## [EXERCISE OBJECTIVE]
Copy each line of the following data that contains "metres".

#### DATA EXTRACT ####

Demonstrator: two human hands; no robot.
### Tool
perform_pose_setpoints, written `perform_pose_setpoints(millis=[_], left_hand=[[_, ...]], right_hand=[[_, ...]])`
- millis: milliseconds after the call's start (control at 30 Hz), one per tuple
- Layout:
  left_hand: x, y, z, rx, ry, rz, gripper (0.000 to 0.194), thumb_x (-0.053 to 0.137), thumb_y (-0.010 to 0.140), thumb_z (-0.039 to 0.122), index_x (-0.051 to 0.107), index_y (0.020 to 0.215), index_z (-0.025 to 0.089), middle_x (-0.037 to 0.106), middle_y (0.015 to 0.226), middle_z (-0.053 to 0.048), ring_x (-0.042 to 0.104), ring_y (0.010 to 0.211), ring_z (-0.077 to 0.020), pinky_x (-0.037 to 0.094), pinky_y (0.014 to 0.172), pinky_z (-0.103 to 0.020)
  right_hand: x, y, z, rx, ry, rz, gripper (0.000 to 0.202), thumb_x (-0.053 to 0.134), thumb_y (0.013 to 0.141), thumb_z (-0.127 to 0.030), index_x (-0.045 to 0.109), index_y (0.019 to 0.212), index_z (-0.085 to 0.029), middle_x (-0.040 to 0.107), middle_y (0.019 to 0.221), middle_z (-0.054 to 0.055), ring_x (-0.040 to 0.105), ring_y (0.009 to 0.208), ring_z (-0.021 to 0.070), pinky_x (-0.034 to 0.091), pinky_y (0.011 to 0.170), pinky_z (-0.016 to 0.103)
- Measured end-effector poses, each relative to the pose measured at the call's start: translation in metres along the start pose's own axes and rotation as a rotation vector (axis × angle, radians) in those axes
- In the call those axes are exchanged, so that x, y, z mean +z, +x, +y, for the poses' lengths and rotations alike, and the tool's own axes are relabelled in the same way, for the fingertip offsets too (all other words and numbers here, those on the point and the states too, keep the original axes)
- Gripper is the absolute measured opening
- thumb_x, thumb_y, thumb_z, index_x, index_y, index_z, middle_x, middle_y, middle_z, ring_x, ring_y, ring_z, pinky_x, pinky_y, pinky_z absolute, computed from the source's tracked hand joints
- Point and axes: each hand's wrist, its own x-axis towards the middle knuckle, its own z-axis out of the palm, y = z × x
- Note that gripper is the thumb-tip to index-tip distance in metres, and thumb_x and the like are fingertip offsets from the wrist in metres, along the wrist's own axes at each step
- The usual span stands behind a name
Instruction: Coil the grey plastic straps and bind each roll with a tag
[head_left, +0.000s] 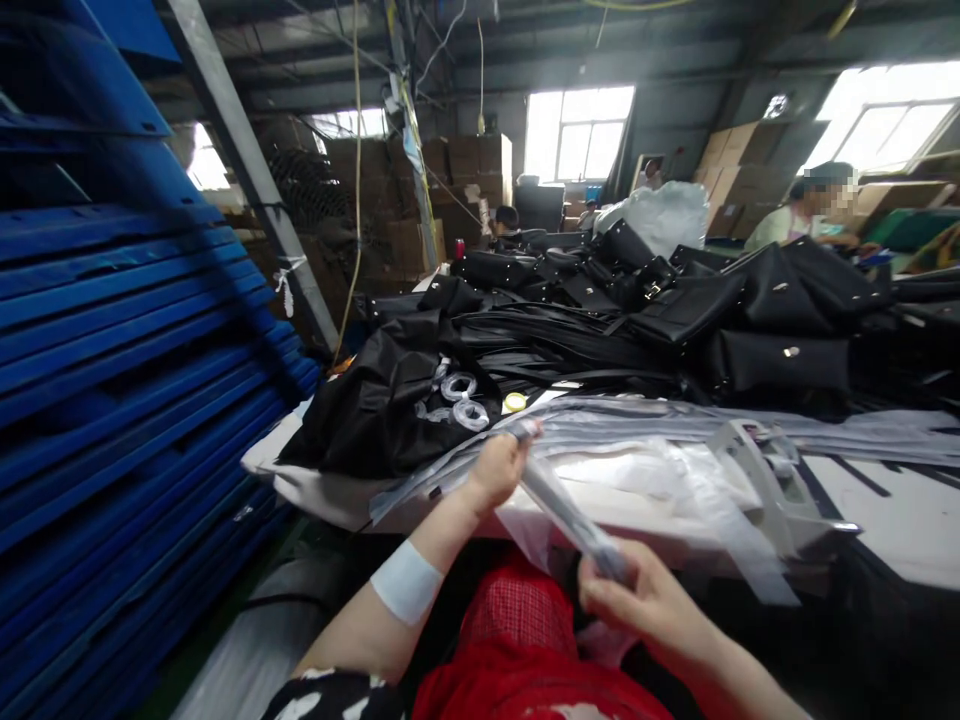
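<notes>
My left hand [498, 472] is closed on the upper end of a plastic-wrapped strap [564, 515], just over the table's front edge. The strap, a long narrow strip that looks grey through its clear sleeve, slants down to the right. Its lower end is gripped in my right hand [637, 590], which is nearer my body with the fingers curled round it. Motion blurs the strap and both hands slightly. Behind them, more plastic-wrapped straps [645, 412] lie lengthwise along the table. A white plastic sheet [637, 475] lies beside the strap.
A grey tabletop device [772, 480] stands at right. Rolls of clear tubing or tape [471, 414] rest on black material [375, 400], near a yellow ring [515, 402]. Black bags [780, 360] are heaped behind. Blue stacked panels [135, 400] rise at left. A co-worker [795, 215] is beyond.
</notes>
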Motion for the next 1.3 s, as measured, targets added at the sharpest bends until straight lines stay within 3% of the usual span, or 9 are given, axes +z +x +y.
perform_pose_setpoints(millis=[167, 300, 467, 567, 700, 933, 1100, 1233, 1300], left_hand=[[0.027, -0.053, -0.013, -0.013, 0.284, -0.623, 0.041, 0.053, 0.090, 0.051, 0.069, 0.071, 0.018, 0.062, 0.065, -0.005, 0.058, 0.068, -0.0186, 0.044, 0.069, -0.027], [0.038, -0.073, 0.001, -0.286, -0.045, -0.741, 0.068, 0.035, 0.091, 0.068, 0.066, 0.065, 0.013, 0.044, 0.045, 0.001, 0.039, 0.040, -0.0099, 0.030, 0.045, -0.024], [0.060, -0.066, 0.020, -0.185, -0.503, -0.437, 0.067, 0.027, 0.095, 0.063, 0.067, 0.099, 0.009, 0.034, 0.045, 0.007, 0.044, 0.040, -0.0114, 0.044, 0.050, -0.026], [0.060, -0.057, 0.012, 0.283, -0.092, -0.101, 0.055, 0.033, 0.098, 0.054, 0.058, 0.122, 0.011, 0.060, 0.071, -0.003, 0.062, 0.069, -0.0180, 0.051, 0.086, -0.040], [0.044, -0.052, -0.017, 0.717, 0.542, -0.112, 0.070, 0.033, 0.090, 0.066, 0.066, 0.109, 0.007, 0.068, 0.087, -0.017, 0.064, 0.092, -0.0306, 0.049, 0.088, -0.047], [0.052, -0.067, 0.001, -0.186, 0.067, -0.448, 0.075, 0.020, 0.094, 0.066, 0.064, 0.062, 0.015, 0.040, 0.039, 0.002, 0.041, 0.036, -0.0108, 0.036, 0.042, -0.023], [0.070, -0.068, 0.029, -0.408, -0.477, -0.468, 0.075, 0.019, 0.092, 0.070, 0.063, 0.074, 0.012, 0.031, 0.037, 0.006, 0.046, 0.037, -0.0135, 0.036, 0.040, -0.023], [0.060, -0.055, 0.016, 0.148, -0.198, 0.148, 0.063, 0.025, 0.095, 0.064, 0.061, 0.104, 0.013, 0.059, 0.068, -0.003, 0.063, 0.074, -0.0190, 0.051, 0.081, -0.036], [0.045, -0.048, -0.002, 0.410, 0.156, 0.234, 0.063, 0.031, 0.092, 0.067, 0.061, 0.104, 0.014, 0.065, 0.089, -0.010, 0.061, 0.098, -0.0254, 0.042, 0.098, -0.044]], right_hand=[[-0.084, 0.004, -0.018, 0.145, -0.230, 0.343, 0.051, 0.054, 0.081, -0.064, 0.059, 0.063, -0.017, 0.047, 0.045, -0.002, 0.037, 0.039, 0.0101, 0.031, 0.042, 0.024], [-0.092, 0.003, -0.014, 0.023, -0.646, 0.297, 0.046, 0.073, 0.066, -0.041, 0.068, 0.105, -0.017, 0.068, 0.108, 0.012, 0.061, 0.100, 0.0294, 0.049, 0.089, 0.040], [-0.011, 0.003, 0.003, 0.044, -0.286, -0.108, 0.036, 0.057, 0.087, -0.044, 0.069, 0.106, -0.015, 0.069, 0.090, 0.007, 0.061, 0.084, 0.0206, 0.051, 0.079, 0.032], [0.014, -0.004, 0.008, 0.112, -0.102, -0.221, 0.048, 0.052, 0.090, -0.055, 0.073, 0.089, -0.012, 0.062, 0.068, 0.003, 0.051, 0.061, 0.0124, 0.045, 0.060, 0.023], [-0.027, -0.030, -0.012, 0.006, 0.018, -0.461, 0.061, 0.053, 0.083, -0.066, 0.075, 0.071, -0.010, 0.058, 0.058, 0.004, 0.043, 0.043, 0.0080, 0.036, 0.045, 0.022], [-0.096, -0.022, -0.034, -0.173, -0.824, 0.433, 0.042, 0.065, 0.077, -0.030, 0.065, 0.117, -0.018, 0.069, 0.109, 0.011, 0.063, 0.099, 0.0275, 0.049, 0.091, 0.041], [-0.034, 0.003, 0.001, -0.176, -0.676, 0.082, 0.034, 0.058, 0.081, -0.022, 0.065, 0.113, -0.016, 0.068, 0.111, 0.012, 0.061, 0.105, 0.0268, 0.046, 0.098, 0.043], [0.004, 0.001, 0.017, 0.109, -0.232, -0.287, 0.029, 0.051, 0.093, -0.034, 0.071, 0.094, -0.014, 0.070, 0.079, 0.005, 0.065, 0.073, 0.0176, 0.053, 0.075, 0.031], [0.003, -0.010, 0.012, 0.177, -0.007, -0.523, 0.033, 0.058, 0.090, -0.041, 0.072, 0.098, -0.012, 0.068, 0.073, 0.004, 0.063, 0.062, 0.0140, 0.053, 0.064, 0.026]])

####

## [SOLUTION FOR THIS PROBLEM]
- Measured end-effector poses, each relative to the pose measured at the call's start: translation in metres along the start pose's own axes and rotation as a rotation vector (axis × angle, radians) in those axes
- Note that gripper is the thumb-tip to index-tip distance in metres, and thumb_x and the like are fingertip offsets from the wrist in metres, along the wrist's own axes at each step

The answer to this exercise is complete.